Vasopressors are widely used in resuscitation, ventricular failure, and sepsis, and often induce pulmonary hypertension with undefined mechanisms. We hypothesize that vasopressor-induced pulmonary hypertension is caused by increased pulmonary blood volume and tested this hypothesis in dogs under general anesthesia. In normal hearts (model 1), phenylephrine (2.5 μg/kg/min) transiently increased right but decreased left cardiac output, associated with increased pulmonary blood volume (63% ± 11.8, P = 0.007) and pressures in the left atrium, pulmonary capillary, and pulmonary artery. However, the trans-pulmonary gradient and pulmonary vascular resistance remained stable. These changes were absent after decreasing blood volume or during right cardiac dysfunction to reduce pulmonary blood volume (model 2). During double-ventricle bypass (model 3), phenylephrine (1, 2.5 and 10 μg/kg/min) only slightly induced pulmonary vasoconstriction. Vasopressin (1U and 2U) dose-dependently increased pulmonary artery pressure (52 ± 8.4 and 71 ± 10.3%), but did not cause pulmonary vasoconstriction in normally beating hearts (model 1). Pulmonary artery and left atrial pressures increased during left ventricle dysfunction (model 4), and further increased after phenylephrine injection by 31 ± 5.6 and 43 ± 7.5%, respectively.
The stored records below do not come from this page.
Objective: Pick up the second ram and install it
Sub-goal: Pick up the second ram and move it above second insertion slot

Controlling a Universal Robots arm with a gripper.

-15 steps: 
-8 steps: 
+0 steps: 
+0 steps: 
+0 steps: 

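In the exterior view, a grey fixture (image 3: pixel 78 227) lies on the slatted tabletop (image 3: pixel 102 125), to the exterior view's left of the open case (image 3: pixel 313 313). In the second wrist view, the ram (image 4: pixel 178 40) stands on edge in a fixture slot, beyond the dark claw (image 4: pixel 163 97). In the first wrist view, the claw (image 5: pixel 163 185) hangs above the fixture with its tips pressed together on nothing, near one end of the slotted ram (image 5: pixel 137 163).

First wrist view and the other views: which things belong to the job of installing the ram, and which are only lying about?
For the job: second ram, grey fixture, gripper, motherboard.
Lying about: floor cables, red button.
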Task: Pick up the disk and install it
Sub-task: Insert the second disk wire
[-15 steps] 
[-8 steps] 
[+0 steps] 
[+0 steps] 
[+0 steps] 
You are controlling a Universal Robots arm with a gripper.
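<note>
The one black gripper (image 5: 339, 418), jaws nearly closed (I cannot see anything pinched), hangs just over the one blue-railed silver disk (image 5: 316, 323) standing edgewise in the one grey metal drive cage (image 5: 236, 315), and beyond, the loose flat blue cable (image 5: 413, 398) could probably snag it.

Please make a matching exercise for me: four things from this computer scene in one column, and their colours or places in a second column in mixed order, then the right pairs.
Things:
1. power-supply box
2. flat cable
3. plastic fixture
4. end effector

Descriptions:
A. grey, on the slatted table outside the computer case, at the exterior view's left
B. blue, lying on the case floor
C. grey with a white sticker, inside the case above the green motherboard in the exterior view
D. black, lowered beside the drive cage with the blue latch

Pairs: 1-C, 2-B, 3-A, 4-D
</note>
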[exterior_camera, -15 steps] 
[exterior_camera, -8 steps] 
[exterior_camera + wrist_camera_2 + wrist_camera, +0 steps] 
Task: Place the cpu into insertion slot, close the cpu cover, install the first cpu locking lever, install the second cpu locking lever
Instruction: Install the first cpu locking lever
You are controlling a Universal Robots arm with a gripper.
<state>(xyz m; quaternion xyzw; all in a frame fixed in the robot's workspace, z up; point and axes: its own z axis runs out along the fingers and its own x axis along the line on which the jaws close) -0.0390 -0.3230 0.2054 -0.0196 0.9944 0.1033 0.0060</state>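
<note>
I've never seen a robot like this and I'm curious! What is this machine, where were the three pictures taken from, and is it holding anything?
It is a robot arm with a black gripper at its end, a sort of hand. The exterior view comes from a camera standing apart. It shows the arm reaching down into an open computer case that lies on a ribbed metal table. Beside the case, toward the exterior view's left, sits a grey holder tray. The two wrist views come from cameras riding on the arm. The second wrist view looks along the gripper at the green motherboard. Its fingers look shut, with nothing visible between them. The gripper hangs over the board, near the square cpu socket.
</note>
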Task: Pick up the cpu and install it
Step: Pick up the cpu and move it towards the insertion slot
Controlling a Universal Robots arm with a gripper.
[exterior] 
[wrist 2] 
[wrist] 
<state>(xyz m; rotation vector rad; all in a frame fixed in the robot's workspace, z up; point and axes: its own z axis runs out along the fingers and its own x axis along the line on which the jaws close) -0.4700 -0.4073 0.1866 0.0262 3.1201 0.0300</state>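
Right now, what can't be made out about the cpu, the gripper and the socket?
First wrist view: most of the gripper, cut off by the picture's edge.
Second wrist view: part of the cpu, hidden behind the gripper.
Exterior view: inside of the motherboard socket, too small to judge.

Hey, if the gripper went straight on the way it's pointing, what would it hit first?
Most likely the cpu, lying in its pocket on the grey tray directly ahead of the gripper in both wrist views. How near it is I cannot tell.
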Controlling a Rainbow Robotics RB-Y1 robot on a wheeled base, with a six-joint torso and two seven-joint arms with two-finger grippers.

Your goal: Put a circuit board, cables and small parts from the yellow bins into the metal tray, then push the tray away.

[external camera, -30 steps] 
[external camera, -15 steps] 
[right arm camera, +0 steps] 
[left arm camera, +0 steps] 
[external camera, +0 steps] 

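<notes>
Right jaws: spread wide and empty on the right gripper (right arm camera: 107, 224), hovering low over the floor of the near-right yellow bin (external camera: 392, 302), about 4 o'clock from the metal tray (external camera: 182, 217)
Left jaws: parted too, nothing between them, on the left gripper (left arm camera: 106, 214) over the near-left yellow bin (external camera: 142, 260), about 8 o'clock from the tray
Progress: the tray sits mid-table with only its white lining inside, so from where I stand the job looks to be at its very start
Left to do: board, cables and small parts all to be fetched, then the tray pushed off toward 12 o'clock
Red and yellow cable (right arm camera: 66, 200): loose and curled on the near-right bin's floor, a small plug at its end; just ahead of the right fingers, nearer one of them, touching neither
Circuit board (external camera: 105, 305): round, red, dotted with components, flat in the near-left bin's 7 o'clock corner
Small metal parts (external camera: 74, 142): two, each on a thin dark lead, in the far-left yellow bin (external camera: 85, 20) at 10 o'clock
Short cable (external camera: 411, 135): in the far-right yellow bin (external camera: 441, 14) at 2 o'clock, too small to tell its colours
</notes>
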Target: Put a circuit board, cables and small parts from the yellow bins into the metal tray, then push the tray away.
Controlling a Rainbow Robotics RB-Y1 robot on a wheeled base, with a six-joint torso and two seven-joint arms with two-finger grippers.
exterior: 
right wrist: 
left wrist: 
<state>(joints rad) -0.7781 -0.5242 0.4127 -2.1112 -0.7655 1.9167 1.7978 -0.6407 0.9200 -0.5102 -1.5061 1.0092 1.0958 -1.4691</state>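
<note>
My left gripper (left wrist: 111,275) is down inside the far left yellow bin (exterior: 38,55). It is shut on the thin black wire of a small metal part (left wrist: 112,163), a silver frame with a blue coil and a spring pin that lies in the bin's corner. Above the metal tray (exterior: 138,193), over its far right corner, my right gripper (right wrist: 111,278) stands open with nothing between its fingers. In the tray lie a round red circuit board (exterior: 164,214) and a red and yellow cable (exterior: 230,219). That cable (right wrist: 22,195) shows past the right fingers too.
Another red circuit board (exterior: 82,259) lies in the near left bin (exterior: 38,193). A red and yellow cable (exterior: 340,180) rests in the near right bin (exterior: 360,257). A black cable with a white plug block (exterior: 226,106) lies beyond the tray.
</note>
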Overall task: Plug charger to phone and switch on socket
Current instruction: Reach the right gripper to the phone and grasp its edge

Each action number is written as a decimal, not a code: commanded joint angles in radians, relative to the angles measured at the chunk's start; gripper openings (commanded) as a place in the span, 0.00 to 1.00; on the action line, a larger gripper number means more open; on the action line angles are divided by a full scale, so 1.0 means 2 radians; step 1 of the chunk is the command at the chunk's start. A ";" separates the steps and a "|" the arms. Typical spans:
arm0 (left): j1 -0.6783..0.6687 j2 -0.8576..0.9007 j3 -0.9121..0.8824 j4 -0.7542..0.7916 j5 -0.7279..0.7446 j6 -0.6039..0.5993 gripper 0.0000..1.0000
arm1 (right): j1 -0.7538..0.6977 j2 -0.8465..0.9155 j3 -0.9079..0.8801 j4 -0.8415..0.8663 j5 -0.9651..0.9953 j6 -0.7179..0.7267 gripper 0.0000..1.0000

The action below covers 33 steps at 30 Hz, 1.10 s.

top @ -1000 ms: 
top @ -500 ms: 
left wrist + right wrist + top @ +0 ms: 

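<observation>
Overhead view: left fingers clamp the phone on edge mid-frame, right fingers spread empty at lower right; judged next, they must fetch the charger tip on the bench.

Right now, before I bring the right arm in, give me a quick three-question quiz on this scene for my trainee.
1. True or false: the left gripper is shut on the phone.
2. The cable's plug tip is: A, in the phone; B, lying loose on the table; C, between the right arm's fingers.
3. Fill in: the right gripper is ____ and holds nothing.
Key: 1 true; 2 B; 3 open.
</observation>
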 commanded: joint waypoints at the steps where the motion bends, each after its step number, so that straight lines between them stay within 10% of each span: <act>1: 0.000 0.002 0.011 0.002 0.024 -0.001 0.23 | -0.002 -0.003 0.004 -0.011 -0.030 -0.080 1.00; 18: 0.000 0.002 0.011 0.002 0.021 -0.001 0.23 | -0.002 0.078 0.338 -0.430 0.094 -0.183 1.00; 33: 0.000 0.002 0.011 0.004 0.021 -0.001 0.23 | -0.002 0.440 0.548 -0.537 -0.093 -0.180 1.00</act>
In conclusion, vasopressors increased blood volume in the lung with minimal pulmonary vasoconstriction. Thus, this pulmonary hypertension is similar to the hemodynamic pattern observed in left heart diseases and is passive, due to redistribution of blood from systemic to pulmonary circulation. Understanding the underlying mechanisms may improve clinical management of patients who are taking vasopressors, especially those with coexisting heart disease.